## TO DO
Would you please repeat the material exactly, from the first line to the last?

──────── DATASET SECTION

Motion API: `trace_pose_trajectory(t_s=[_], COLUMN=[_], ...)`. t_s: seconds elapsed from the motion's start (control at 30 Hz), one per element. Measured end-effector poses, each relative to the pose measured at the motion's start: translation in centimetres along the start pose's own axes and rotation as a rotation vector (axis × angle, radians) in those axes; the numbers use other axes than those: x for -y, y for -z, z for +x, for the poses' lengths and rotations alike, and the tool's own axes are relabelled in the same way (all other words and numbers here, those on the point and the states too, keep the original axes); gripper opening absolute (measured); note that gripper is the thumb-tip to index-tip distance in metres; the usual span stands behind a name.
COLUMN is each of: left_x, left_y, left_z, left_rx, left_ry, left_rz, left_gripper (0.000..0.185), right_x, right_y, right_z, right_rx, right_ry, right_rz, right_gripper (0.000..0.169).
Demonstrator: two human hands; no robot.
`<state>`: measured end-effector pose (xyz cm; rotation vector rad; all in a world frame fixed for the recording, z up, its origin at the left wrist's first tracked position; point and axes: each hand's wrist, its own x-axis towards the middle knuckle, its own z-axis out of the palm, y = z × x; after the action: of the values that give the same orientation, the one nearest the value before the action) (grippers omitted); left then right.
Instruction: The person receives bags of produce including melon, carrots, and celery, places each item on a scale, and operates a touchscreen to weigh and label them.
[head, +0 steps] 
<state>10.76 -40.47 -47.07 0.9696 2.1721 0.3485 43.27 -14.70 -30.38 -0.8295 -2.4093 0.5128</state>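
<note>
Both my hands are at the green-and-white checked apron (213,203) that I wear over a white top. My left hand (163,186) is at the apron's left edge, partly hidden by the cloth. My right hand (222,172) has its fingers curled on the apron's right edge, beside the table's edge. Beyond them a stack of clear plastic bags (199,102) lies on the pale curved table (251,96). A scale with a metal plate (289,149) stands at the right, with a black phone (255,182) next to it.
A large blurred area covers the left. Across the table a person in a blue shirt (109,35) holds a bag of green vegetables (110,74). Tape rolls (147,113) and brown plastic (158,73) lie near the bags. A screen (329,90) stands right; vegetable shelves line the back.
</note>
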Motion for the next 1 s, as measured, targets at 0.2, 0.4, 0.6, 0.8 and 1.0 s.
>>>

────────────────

## TASK ANSWER
Motion API: `trace_pose_trajectory(t_s=[_], COLUMN=[_], ...)`. t_s: seconds elapsed from the motion's start (control at 30 Hz), one per element. Measured end-effector poses, each relative to the pose measured at the motion's start: translation in centimetres along the start pose's own axes and rotation as a rotation vector (axis × angle, radians) in those axes; the numbers use other axes than those: x for -y, y for -z, z for +x, for the poses' lengths and rotations alike, and the tool's own axes are relabelled in the same way (all other words and numbers here, those on the point and the states too, keep the original axes); gripper opening absolute (measured); note that gripper is the thumb-tip to index-tip distance in metres; the usual span stands behind a name.
COLUMN is each of: left_x, left_y, left_z, left_rx, left_ry, left_rz, left_gripper (0.000..0.185), right_x, right_y, right_z, right_rx, right_ry, right_rz, right_gripper (0.000..0.169).
Demonstrator: two human hands; no robot.
`<state>`: measured end-effector pose (xyz cm; rotation vector rad; all in a world frame fixed for the recording, z up, its origin at the left wrist's first tracked position; point and axes: each hand's wrist, its own x-axis towards the middle knuckle, its own z-axis out of the palm, y = z × x; after the action: of the values that give the same orientation, the one nearest the value before the action) (grippers omitted); left then right.
Instruction: The person receives bags of produce including melon, carrots, and celery, places each item on a scale, and operates a touchscreen to weigh and label them.
[head, +0 steps] 
<state>10.76 -40.47 -47.07 0.9696 2.1721 0.3485 43.27 -14.70 -30.38 -0.8295 -2.4093 0.5128</state>
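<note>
Both my hands are at the green-and-white checked apron (213,203) that I wear over a white top. My left hand (163,186) is at the apron's left edge, partly hidden by the cloth. My right hand (222,172) has its fingers curled on the apron's right edge, beside the table's edge. Beyond them a stack of clear plastic bags (199,102) lies on the pale curved table (251,96). A scale with a metal plate (289,149) stands at the right, with a black phone (255,182) next to it.
A large blurred area covers the left. Across the table a person in a blue shirt (109,35) holds a bag of green vegetables (110,74). Tape rolls (147,113) and brown plastic (158,73) lie near the bags. A screen (329,90) stands right; vegetable shelves line the back.
</note>
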Motion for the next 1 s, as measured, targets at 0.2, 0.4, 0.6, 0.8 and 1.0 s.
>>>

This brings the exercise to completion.